### [Task directions]
When you repeat the listing, keep every character as it is.

### [Stored data]

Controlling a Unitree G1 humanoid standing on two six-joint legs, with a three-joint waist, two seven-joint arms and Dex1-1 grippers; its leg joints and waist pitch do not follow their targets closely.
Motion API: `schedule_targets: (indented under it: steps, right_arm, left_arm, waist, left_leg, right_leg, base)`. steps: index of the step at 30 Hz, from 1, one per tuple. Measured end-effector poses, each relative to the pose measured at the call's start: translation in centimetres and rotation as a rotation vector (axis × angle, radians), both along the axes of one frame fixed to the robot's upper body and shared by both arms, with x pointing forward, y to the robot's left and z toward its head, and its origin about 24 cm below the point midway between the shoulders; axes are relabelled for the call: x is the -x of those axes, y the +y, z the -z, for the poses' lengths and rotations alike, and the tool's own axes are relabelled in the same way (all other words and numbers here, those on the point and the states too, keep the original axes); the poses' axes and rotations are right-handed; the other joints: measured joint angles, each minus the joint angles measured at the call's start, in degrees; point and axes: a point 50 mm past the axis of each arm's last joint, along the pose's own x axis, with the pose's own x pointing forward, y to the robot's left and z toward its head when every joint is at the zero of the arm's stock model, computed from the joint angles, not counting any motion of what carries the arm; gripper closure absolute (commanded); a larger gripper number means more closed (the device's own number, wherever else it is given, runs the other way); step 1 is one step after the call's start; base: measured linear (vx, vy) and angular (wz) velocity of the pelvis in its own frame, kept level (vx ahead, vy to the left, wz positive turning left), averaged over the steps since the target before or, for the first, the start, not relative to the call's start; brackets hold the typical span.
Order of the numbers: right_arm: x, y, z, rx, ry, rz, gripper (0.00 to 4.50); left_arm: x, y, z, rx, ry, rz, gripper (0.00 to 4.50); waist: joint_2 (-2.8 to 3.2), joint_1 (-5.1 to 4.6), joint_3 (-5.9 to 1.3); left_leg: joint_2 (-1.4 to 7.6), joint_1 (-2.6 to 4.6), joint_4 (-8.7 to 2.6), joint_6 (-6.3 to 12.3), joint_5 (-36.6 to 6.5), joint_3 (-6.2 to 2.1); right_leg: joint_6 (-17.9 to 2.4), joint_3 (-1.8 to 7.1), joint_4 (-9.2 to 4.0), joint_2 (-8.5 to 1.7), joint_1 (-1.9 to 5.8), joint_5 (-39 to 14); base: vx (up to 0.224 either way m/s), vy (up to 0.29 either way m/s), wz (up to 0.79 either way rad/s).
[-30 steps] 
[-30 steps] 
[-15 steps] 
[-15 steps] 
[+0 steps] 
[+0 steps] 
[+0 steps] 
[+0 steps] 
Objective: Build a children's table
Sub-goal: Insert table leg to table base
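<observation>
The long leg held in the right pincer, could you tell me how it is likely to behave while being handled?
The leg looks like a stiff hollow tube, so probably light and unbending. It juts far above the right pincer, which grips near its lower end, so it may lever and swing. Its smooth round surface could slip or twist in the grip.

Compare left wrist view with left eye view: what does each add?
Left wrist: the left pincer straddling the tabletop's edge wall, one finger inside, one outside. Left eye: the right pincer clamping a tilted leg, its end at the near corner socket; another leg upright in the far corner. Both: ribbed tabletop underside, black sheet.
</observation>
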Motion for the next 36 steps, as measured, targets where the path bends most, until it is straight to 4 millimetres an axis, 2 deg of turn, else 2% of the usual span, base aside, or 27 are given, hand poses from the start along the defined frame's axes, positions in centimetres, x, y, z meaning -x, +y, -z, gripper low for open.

### [Problem solution]
Controlling a Unitree G1 humanoid standing on two six-joint legs, with a three-joint waist, two seven-joint arms and Dex1-1 grippers; its leg joints and waist pitch do not follow their targets closely.
Motion API: `schedule_targets: (indented under it: steps, right_arm, left_arm, waist, left_leg, right_leg, base)`. steps: index of the step at 30 Hz, from 1, one per tuple. Measured end-effector poses, each relative to the pose measured at the call's start: translation in centimetres and rotation as a rotation vector (axis × angle, radians), both along the axes of one frame fixed to the robot's upper body and shared by both arms, with x pointing forward, y to the robot's left and z toward its head, and its origin about 24 cm below the point midway between the shoulders; axes are relabelled for the call: x is the -x of those axes, y the +y, z the -z, for the poses' lengths and rotations alike, and the tool's own axes are relabelled in the same way (all other words and numbers here, those on the point and the states too, keep the original axes); the poses' axes and rotations are right-handed; the other joints: measured joint angles, each minus the joint angles measured at the call's start, in degrees; point and axes: a point 50 mm past the axis of each arm's last joint, along the pose's own x axis, with the pose's own x pointing forward, y to the robot's left and z toward its head when every joint is at the zero of the arm's stock model, computed from the joint angles, not counting any motion of what carries the arm; gripper closure absolute (commanded); a larger gripper number means more closed (the device's own number, wherever else it is given, runs the other way); step 1 is one step after the call's start; base: measured linear (vx, vy) and angular (wz) velocity of the pelvis in its own frame, kept level (vx ahead, vy to the left, wz positive turning left), averaged over the steps since the target before or, for the first, the start, not relative to the call's start; brackets hold the typical span.
Order of the numbers: right_arm: x, y, z, rx, ry, rz, gripper (0.00 to 4.50); left_arm: x, y, z, rx, ry, rz, gripper (0.00 to 4.50); waist: joint_2 (-2.8 to 3.2), joint_1 (-5.1 to 4.6), joint_3 (-5.9 to 1.3); left_leg: joint_2 (-1.4 to 7.6), joint_1 (-2.6 to 4.6), joint_4 (-8.7 to 2.6), joint_6 (-6.3 to 12.3), joint_5 (-36.6 to 6.5), joint_3 (-6.2 to 2.1); right_leg: joint_6 (-17.9 to 2.4), joint_3 (-1.8 to 7.1), joint_4 (-9.2 to 4.0), joint_2 (-8.5 to 1.7), joint_1 (-1.9 to 5.8), joint_5 (-39 to 14); base: vx (up to 0.224 either way m/s), vy (up to 0.29 either way m/s), wz (up to 0.79 either way rad/s).
[-30 steps] 
[-30 steps] 
[-15 steps] 
[-15 steps] 
[+0 steps] 
[+0 steps] 
[+0 steps] 
[+0 steps] 
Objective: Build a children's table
Sub-goal: Insert table leg to table base
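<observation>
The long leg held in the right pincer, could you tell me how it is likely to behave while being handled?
The leg looks like a stiff hollow tube, so probably light and unbending. It juts far above the right pincer, which grips near its lower end, so it may lever and swing. Its smooth round surface could slip or twist in the grip.

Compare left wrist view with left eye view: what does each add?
Left wrist: the left pincer straddling the tabletop's edge wall, one finger inside, one outside. Left eye: the right pincer clamping a tilted leg, its end at the near corner socket; another leg upright in the far corner. Both: ribbed tabletop underside, black sheet.
</observation>
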Motion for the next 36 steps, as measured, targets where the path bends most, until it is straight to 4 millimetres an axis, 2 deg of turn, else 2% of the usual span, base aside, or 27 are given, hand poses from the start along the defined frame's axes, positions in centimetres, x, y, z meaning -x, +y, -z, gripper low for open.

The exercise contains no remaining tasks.